Organization of an echinoderm Hox gene cluster


The Strongylocentrotus purpuratus genome contains a single ten-gene Hox complex >0.5 megabase in length. This complex was isolated on overlapping bacterial artificial chromosome and P1 artificial chromosome genomic recombinants by using probes for individual genes and by genomic walking. Echinoderm Hox genes of Paralog Groups (PG) 1 and 2 are reported. The cluster includes genes representing all paralog groups of vertebrate Hox clusters, except that there is a single gene of the PG4–5 types and only three genes of the PG9–12 types. The echinoderm Hox gene cluster is essentially similar to those of the bilaterally organized chordates, despite the radically altered pentameral body plans of these animals.

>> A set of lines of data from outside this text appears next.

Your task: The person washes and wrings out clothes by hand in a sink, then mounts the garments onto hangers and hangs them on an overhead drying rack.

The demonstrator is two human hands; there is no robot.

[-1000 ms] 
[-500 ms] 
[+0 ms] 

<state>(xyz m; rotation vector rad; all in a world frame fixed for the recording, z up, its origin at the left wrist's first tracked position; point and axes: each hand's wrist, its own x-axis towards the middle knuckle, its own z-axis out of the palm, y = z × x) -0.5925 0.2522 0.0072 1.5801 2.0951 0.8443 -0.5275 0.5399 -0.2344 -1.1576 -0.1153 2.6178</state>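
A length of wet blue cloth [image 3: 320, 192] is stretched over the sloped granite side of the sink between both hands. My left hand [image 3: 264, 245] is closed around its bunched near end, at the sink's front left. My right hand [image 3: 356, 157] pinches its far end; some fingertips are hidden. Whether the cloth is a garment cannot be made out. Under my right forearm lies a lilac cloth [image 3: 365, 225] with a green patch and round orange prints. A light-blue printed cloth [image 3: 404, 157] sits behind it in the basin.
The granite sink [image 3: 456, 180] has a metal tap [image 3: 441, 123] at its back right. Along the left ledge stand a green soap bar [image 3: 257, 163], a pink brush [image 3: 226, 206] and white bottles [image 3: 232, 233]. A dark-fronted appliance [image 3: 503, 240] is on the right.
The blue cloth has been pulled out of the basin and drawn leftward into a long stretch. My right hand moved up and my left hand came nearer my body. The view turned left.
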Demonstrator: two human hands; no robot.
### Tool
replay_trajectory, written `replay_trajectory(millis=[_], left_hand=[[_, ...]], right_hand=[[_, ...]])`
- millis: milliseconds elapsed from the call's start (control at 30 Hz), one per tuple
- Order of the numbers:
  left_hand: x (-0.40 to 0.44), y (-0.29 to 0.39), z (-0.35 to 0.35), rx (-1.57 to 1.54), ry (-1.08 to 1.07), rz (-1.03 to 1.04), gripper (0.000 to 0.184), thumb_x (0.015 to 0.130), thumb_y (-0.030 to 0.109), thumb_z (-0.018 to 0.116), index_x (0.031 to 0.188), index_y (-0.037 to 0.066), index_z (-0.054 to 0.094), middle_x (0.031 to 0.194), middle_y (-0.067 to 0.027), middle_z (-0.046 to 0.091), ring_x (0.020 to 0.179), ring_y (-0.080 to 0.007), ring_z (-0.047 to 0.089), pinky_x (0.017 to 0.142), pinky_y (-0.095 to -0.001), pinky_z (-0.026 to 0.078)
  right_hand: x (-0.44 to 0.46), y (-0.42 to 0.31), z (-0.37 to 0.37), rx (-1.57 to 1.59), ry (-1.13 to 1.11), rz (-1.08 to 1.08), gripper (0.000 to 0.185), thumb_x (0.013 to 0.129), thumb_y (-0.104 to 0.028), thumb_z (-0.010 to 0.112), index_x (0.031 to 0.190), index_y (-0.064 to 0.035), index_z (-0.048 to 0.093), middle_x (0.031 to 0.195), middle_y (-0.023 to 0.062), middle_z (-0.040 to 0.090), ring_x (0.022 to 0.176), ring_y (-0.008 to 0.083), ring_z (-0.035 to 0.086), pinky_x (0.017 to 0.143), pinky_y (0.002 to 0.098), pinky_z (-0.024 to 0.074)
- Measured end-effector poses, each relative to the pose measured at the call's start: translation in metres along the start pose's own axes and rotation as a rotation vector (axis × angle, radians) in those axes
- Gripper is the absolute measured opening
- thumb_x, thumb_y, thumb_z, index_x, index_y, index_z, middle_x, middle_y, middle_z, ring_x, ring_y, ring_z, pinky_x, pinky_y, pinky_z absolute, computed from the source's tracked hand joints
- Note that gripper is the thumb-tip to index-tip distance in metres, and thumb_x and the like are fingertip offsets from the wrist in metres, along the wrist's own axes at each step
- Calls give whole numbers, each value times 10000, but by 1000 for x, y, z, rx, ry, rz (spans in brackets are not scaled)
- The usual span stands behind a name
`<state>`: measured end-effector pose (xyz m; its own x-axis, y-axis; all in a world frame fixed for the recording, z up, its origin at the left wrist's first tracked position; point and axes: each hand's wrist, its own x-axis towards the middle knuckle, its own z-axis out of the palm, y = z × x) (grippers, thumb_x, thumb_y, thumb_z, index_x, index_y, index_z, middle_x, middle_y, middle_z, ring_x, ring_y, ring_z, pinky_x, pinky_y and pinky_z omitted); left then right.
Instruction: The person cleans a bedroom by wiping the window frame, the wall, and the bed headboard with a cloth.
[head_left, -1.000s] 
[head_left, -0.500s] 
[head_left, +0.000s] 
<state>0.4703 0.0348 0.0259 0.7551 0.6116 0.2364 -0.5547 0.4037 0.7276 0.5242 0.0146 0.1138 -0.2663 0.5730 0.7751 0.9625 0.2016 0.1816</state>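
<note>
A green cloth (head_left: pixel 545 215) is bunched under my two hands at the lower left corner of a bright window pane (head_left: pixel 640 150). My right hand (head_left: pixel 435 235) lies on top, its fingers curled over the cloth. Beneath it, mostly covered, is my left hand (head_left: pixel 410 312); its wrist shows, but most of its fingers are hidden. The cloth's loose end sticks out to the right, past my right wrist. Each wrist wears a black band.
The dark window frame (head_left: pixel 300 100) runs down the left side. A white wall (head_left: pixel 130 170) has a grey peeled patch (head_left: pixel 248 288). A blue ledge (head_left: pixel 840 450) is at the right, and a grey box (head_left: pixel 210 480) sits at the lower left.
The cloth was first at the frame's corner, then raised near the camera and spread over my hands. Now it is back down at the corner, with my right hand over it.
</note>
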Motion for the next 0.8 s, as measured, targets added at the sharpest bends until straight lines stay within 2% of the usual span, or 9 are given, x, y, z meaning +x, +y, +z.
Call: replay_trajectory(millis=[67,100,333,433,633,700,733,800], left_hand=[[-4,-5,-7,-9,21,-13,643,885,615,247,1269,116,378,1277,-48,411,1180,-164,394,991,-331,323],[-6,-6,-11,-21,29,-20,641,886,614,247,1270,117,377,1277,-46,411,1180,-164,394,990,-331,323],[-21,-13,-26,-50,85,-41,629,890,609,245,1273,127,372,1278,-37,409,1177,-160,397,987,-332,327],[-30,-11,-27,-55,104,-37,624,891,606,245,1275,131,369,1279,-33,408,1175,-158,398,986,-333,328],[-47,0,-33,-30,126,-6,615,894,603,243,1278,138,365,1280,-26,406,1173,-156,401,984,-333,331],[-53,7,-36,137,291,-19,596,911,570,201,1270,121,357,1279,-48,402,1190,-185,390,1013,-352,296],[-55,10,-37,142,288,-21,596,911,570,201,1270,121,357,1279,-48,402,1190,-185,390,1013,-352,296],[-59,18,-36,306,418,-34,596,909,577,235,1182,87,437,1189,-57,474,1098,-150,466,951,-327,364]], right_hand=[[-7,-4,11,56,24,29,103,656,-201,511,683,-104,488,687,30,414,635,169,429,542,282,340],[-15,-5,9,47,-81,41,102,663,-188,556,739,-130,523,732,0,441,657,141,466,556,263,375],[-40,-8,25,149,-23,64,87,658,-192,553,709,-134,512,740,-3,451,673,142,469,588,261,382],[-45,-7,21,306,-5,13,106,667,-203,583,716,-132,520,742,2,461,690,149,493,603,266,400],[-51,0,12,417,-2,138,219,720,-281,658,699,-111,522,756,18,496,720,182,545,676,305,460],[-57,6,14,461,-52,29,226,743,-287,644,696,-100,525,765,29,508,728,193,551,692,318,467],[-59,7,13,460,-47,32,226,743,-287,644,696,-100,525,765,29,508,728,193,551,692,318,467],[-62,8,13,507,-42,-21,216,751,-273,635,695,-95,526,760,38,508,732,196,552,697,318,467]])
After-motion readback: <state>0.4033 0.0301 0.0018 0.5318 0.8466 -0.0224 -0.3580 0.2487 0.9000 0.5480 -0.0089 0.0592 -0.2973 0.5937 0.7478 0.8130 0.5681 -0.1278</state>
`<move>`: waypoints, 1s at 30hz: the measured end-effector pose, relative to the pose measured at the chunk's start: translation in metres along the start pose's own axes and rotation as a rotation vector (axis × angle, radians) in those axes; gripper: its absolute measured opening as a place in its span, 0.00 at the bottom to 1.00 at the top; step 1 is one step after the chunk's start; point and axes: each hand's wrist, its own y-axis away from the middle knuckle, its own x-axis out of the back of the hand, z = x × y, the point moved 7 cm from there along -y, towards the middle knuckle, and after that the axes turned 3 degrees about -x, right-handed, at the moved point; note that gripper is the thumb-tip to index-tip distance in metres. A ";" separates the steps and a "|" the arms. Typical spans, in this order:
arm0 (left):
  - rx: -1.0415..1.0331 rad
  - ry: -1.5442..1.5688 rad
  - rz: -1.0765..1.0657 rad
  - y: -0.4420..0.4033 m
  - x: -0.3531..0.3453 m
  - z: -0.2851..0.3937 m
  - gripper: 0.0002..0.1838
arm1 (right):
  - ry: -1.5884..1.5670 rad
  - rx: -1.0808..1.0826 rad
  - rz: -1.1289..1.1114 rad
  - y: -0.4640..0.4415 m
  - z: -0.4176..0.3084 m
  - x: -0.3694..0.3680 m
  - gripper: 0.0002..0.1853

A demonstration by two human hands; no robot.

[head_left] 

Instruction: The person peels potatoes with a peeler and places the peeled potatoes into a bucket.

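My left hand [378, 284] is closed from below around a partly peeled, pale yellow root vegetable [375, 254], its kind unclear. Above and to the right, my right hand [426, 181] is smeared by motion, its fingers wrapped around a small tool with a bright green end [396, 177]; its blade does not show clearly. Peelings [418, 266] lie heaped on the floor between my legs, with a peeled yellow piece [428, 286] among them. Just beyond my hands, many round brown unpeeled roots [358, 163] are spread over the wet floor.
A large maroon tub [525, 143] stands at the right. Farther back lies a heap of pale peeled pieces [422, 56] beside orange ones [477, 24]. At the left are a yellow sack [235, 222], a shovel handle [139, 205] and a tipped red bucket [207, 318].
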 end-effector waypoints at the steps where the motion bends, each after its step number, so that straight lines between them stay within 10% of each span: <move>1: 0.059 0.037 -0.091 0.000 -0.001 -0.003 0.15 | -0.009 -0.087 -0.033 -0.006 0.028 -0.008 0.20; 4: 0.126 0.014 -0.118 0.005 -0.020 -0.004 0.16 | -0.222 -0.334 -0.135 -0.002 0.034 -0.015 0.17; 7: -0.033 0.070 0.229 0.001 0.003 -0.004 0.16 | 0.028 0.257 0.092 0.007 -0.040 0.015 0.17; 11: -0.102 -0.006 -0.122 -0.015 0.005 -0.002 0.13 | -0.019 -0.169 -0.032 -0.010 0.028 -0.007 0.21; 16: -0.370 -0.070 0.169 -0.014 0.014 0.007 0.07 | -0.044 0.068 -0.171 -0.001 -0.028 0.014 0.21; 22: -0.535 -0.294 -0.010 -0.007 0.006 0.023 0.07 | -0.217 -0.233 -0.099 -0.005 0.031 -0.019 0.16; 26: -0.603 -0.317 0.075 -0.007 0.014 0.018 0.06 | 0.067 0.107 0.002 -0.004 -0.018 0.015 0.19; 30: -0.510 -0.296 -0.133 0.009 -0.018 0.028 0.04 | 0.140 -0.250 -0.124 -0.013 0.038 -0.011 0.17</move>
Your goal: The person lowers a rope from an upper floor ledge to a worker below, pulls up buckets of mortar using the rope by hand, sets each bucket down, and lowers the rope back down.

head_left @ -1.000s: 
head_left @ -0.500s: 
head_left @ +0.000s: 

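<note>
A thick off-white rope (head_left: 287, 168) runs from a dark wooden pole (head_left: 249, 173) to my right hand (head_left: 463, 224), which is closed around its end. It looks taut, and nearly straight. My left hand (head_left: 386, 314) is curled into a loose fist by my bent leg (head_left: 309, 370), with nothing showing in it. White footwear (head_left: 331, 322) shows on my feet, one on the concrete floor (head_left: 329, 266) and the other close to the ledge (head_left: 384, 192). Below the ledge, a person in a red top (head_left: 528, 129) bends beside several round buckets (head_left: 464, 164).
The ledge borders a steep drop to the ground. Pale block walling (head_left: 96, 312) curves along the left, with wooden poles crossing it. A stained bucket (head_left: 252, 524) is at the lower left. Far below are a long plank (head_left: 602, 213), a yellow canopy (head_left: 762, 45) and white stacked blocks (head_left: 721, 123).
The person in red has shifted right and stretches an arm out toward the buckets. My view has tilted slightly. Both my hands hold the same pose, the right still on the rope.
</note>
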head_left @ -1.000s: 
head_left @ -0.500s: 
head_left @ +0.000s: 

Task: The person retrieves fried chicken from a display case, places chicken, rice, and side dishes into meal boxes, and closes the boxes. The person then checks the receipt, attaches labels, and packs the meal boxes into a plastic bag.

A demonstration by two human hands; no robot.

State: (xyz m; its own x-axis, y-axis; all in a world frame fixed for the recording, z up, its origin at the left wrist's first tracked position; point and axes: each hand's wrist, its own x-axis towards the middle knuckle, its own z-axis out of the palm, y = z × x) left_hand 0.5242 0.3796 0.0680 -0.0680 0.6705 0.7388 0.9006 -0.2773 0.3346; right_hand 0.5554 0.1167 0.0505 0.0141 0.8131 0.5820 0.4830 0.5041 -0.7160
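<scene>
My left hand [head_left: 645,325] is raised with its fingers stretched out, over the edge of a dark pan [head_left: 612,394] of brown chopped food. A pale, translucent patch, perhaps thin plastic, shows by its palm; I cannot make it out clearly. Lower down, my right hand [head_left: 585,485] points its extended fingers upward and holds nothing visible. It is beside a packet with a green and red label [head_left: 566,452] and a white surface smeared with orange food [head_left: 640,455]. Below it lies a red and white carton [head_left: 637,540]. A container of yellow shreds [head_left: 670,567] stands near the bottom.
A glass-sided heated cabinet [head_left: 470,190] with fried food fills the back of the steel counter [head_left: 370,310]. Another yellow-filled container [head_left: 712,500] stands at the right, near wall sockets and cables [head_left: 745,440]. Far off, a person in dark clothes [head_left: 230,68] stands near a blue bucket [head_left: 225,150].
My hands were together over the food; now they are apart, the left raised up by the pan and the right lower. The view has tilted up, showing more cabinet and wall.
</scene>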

The linkage of Hox genes in large genomic complexes is a definitive functional character of these genes. Mainly on the basis of evidence from insects and chordates, the spatial order of the domains of Hox gene expression during the developmental formulation of the anterior/posterior axis of the body plan has been seen to reflect their order in the genome (13). Hox genes that are apparently orthologous with those expressed developmentally from anterior to progressively posterior locations in chordates and insects are evidently a synapomorphy of the bilaterian metazoans (4, 5). But it is remarkable, considering their fundamental importance for both developmental and evolutionary bioscience, that current structural knowledge of Hox gene complexes is phylogenetically so narrow (see Fig. Fig.1).1). Outside of arthropods and chordates, the only genomic Hox complex so far known is the highly reduced four-gene cluster of Caenorhabditis elegans (6).

Figure 1
Phylogenetic tree for Metazoa, including representative protostome phyla and the three phyla that constitute the deuterostomes. Molecular phylogenies divide the protostomes into two great clades, namely the ecdysozoans (here arthropods to priapulids) ...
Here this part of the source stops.